The Battle of Stavuchany was fought between the Russian and Ottoman armies, which took place on August 28 (17) of 1739 during the Russo-Turkish War of 1735–1739. The Russians emerged victorious.

==Prelude==
Stavuchany (Moldovan Stăuceni) is a small Moldavian village some 12 km southwest of Khotyn (today's Chernivtsi Oblast in Ukraine, Ставчани, Ставучаны). The Russian army (approx. 61,000 men and 250 cannons) under the command of Field Marshal Burkhard Christoph von Münnich approached Stavuchany, where the Ottoman army (80,000 to 90,000 men) under the leadership of Serasker Veli Pasha was concentrated. The army consisted of 30–40,000 Turks (including the garrison of the Khotyn fortress) and Crimean Tatars (up to 50,000, according to Russian estimates), with 70 guns. The main Turks' force blocked the way to Khotyn, while some 10,000 Turks and the Tatars surrounded the Russian army from the flanks and rear respectively and threatened its wagon train. By the evening of August 27 (16), Münnich's army was surrounded in the lowlands, but repulsed all the attacks of the Turkish cavalry under Iliaș Colceag and Genj Ali Pasha and 50,000-strong Tatar cavalry under İslâm Geray. The main forces of the Turks with artillery occupied the commanding heights beyond the Shulanets River, on the road to Khotyn, and fortified there.

==Battle==
On the morning of August 28 (17), Munnich moved a strong detachment under the command of Gustav Biron (brother of Ernst Johann von Biron, a lover of Empress Anna of Russia) across the river. This detachment stood for several hours under Turkish artillery fire, and then retreated back across the river. The Turks decided that the offensive of the Russian army was repulsed, and Veli Pasha even sent a corresponding report to Khotyn. However, at this time, the Russians built a large number of bridges across the Shulanets River on their right flank (where Karl Biron, another brother of Empress's lover, commanded) and with their entire army rushed there, bypassing the fortified positions of the Turks from the east. The Turks launched several attacks trying to stop this advance, but were completely defeated and fled, leaving their fortified camp, which was captured by the Russian army. The Russian army captured some 50 cannons and other trophies.

==Aftermath==
According to Russian data, the Ottoman army left more than 1,000 people killed on the battlefield (the number of wounded is unknown). In the official report of Münnich, the losses of the Russian army were indicated in only 13 killed and 54 wounded. However, these data are completely unreliable. So, for the Semenovsky Regiment, losses are indicated as 1 wounded person. Actually in the fighting on August 27–28 (16–17), the regiment lost 43 men killed and 102 wounded. Other estimates of Russian casualties indicate a total of 1,800–2,000 killed and wounded and Ottoman losses are also estimated at between 2,000 and 15,000 killed or wounded.

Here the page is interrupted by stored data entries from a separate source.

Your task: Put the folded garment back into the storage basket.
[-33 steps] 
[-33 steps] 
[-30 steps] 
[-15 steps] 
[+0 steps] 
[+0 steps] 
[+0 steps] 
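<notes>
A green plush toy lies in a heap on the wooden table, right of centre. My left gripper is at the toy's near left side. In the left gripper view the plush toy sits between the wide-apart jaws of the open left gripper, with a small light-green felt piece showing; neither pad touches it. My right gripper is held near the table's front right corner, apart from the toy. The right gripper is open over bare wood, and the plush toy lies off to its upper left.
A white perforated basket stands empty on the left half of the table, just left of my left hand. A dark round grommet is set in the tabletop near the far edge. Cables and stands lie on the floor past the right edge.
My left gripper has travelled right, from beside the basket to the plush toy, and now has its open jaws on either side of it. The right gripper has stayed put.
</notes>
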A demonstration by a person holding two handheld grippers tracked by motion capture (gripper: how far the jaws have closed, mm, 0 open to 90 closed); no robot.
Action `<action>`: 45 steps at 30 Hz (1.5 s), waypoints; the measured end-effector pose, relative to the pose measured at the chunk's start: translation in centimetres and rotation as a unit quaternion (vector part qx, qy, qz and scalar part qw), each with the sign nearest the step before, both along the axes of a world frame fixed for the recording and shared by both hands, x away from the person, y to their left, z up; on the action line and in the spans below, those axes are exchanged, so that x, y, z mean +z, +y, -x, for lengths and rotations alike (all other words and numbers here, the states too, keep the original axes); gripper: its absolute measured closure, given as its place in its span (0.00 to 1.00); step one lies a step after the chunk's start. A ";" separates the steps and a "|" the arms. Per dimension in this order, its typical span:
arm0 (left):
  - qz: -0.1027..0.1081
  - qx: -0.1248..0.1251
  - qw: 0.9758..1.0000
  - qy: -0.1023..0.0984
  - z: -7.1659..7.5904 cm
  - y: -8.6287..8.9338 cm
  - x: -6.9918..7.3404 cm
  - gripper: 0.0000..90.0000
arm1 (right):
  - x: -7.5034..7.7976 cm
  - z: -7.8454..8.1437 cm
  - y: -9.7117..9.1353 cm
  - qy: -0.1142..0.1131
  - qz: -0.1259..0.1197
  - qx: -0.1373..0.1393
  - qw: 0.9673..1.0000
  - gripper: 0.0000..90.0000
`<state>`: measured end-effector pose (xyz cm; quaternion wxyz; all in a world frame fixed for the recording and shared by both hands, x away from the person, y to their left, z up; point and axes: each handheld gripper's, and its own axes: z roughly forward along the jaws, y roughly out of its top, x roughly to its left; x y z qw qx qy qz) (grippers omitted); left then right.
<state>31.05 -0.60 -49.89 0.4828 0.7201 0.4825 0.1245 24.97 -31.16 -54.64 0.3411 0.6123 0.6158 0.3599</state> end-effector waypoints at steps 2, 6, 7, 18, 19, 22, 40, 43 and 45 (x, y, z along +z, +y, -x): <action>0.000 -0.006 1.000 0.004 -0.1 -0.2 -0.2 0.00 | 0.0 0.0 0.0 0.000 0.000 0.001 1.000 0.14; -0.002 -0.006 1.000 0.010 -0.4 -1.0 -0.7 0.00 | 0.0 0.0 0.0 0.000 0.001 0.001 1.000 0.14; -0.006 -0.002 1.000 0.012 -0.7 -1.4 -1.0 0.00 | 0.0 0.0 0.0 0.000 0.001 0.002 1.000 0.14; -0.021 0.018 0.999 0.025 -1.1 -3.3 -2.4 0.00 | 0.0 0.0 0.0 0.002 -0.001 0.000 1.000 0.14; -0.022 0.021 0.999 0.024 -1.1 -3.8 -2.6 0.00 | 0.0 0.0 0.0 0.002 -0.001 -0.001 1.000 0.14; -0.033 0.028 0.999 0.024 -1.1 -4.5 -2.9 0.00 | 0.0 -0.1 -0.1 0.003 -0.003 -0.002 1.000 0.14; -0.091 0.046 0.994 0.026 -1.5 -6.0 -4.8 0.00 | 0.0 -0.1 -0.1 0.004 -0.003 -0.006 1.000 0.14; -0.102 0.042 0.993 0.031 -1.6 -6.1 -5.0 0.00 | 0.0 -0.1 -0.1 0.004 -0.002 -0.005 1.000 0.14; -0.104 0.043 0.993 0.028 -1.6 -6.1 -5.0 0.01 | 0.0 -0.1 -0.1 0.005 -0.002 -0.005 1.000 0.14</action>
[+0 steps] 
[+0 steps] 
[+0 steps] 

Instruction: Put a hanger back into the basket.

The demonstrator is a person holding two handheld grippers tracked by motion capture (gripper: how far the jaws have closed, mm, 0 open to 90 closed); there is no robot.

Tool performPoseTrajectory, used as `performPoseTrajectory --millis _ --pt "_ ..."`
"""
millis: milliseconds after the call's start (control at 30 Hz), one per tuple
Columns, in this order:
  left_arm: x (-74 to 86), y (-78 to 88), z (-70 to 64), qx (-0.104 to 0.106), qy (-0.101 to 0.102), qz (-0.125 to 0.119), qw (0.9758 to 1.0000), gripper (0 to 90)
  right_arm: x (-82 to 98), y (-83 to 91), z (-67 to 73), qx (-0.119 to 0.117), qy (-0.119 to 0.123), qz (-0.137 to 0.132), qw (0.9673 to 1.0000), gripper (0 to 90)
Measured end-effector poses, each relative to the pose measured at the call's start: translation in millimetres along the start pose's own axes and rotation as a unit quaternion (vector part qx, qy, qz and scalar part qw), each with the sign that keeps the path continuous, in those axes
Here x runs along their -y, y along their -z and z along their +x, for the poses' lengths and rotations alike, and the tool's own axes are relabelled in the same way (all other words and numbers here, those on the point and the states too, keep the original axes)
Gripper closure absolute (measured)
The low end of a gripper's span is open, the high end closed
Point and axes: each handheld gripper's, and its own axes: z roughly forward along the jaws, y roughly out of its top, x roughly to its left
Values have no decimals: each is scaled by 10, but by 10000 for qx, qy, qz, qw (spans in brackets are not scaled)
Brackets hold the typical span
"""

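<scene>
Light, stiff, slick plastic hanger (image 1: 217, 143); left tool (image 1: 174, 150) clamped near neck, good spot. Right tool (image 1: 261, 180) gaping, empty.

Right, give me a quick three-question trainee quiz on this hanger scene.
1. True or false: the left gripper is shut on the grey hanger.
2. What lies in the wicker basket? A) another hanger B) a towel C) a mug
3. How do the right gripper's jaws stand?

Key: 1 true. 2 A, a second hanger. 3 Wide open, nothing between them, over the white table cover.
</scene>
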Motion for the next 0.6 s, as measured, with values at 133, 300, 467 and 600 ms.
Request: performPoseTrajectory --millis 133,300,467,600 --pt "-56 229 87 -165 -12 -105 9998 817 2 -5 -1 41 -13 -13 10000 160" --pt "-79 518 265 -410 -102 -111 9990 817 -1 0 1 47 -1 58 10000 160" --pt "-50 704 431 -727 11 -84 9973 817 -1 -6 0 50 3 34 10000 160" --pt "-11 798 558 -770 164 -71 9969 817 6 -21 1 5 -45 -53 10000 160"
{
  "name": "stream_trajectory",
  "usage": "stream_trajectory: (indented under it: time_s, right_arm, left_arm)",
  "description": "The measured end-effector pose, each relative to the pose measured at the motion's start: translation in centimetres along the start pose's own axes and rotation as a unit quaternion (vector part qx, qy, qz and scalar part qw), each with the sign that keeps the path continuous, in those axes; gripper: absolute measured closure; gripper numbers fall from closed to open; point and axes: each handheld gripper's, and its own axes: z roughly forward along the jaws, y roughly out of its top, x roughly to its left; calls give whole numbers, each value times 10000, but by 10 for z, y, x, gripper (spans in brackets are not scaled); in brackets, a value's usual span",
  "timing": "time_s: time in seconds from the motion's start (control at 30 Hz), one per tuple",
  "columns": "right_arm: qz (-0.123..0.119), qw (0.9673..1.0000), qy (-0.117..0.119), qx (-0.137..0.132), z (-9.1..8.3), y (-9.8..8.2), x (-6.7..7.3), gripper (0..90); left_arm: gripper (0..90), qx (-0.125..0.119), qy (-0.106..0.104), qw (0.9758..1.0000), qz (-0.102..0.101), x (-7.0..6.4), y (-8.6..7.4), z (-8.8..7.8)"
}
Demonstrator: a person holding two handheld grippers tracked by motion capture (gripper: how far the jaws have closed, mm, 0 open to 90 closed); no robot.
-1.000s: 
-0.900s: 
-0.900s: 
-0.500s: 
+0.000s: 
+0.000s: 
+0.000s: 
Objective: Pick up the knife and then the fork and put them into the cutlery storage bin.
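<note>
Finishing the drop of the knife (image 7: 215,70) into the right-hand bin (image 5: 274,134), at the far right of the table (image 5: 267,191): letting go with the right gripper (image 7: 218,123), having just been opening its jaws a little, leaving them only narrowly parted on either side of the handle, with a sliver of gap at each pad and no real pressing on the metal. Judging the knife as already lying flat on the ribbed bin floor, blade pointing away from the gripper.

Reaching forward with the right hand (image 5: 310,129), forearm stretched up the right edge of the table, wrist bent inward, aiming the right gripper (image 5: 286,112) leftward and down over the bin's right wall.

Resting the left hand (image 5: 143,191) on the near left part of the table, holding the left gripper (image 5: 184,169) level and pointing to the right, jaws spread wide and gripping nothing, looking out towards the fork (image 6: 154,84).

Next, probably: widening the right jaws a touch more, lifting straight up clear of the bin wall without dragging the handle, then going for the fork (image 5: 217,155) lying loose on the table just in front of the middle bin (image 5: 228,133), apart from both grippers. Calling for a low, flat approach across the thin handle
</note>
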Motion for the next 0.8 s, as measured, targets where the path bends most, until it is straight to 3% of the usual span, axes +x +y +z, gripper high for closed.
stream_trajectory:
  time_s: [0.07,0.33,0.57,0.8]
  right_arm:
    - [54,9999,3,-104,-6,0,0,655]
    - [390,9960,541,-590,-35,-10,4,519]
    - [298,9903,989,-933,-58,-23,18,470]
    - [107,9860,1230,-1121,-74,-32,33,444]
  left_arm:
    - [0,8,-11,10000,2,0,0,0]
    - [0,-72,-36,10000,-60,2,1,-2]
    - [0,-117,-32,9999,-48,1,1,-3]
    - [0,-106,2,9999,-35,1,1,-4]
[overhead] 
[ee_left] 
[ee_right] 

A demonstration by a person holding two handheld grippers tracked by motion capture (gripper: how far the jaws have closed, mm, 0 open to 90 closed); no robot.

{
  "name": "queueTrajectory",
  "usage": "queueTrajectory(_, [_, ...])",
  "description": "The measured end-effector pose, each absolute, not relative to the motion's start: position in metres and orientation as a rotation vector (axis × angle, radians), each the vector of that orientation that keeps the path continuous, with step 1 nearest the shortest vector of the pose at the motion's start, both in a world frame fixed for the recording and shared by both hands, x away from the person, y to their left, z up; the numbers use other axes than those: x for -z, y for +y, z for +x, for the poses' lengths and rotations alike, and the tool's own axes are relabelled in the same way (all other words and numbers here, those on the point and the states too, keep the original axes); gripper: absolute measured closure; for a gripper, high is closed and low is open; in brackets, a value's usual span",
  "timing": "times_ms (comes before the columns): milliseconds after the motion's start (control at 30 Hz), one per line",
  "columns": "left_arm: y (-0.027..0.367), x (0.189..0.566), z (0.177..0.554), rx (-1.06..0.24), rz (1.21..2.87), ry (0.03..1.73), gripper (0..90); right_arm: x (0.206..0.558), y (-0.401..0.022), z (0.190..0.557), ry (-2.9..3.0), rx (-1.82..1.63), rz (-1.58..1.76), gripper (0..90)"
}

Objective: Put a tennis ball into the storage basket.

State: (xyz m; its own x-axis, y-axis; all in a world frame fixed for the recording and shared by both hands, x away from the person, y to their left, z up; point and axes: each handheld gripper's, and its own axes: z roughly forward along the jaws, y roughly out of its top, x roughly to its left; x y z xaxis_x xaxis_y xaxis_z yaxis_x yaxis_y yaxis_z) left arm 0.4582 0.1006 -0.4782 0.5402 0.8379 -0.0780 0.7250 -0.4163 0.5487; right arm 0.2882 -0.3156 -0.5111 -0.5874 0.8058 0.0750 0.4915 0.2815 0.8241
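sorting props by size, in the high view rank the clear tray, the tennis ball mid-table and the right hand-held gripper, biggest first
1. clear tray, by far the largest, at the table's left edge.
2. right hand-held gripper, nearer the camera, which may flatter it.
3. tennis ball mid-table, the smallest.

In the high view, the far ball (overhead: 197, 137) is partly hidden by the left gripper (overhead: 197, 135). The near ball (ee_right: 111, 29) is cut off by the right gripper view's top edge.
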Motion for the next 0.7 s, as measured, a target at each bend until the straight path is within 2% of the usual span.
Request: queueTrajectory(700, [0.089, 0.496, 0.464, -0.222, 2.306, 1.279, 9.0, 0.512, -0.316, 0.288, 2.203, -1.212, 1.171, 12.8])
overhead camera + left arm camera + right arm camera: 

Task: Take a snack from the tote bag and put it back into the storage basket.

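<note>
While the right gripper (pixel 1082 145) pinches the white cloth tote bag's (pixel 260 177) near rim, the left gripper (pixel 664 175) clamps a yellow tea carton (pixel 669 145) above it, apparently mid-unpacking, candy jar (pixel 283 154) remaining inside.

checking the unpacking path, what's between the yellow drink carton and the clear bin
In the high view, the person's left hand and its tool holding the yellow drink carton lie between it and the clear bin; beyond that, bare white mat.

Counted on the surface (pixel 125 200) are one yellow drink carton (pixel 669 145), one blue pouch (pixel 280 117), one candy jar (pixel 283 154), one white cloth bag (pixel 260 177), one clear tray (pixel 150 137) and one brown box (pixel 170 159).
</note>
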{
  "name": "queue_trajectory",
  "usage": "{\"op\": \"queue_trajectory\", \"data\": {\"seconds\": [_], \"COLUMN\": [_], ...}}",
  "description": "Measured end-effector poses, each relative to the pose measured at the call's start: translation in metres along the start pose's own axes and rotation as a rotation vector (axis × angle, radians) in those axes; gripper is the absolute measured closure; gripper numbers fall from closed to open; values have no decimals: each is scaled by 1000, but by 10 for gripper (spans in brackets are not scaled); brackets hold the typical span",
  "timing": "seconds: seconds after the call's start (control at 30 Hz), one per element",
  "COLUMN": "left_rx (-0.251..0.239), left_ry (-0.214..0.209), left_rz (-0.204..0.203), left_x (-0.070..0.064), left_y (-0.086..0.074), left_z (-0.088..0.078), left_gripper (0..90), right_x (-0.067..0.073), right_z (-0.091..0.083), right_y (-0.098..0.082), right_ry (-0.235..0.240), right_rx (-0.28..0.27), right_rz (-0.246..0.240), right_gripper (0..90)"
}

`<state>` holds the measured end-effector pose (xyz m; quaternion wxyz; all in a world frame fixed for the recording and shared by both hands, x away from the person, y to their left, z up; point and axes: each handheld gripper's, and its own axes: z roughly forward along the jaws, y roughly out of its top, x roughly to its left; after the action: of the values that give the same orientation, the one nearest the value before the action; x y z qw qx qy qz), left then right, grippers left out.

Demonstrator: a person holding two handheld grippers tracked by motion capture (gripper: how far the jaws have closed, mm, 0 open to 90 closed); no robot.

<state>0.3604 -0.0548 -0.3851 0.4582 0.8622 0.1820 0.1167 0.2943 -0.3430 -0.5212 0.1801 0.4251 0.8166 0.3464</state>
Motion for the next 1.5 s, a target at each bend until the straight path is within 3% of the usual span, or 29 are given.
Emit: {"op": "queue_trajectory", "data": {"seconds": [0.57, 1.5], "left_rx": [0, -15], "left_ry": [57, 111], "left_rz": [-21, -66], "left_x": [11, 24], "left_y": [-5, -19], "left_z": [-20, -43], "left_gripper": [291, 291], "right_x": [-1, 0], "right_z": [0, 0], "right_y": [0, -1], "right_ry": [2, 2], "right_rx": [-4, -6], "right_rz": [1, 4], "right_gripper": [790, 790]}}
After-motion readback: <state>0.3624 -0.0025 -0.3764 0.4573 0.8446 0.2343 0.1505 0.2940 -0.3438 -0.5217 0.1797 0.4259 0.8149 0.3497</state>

As a result of the Battle of Stavuchany, the Ottoman fortress of Khotyn was captured by Russians on August 30 (19), Soon after that, Münnich entered Iași on September 14 (3), and occupied most of the Principality of Moldavia. Despite those victories, the Russian court decided to accept French mediation, that resulted in the Treaty of Niš (October 3) by which Russia had to return almost all captured territories, including those gained in Moldavia.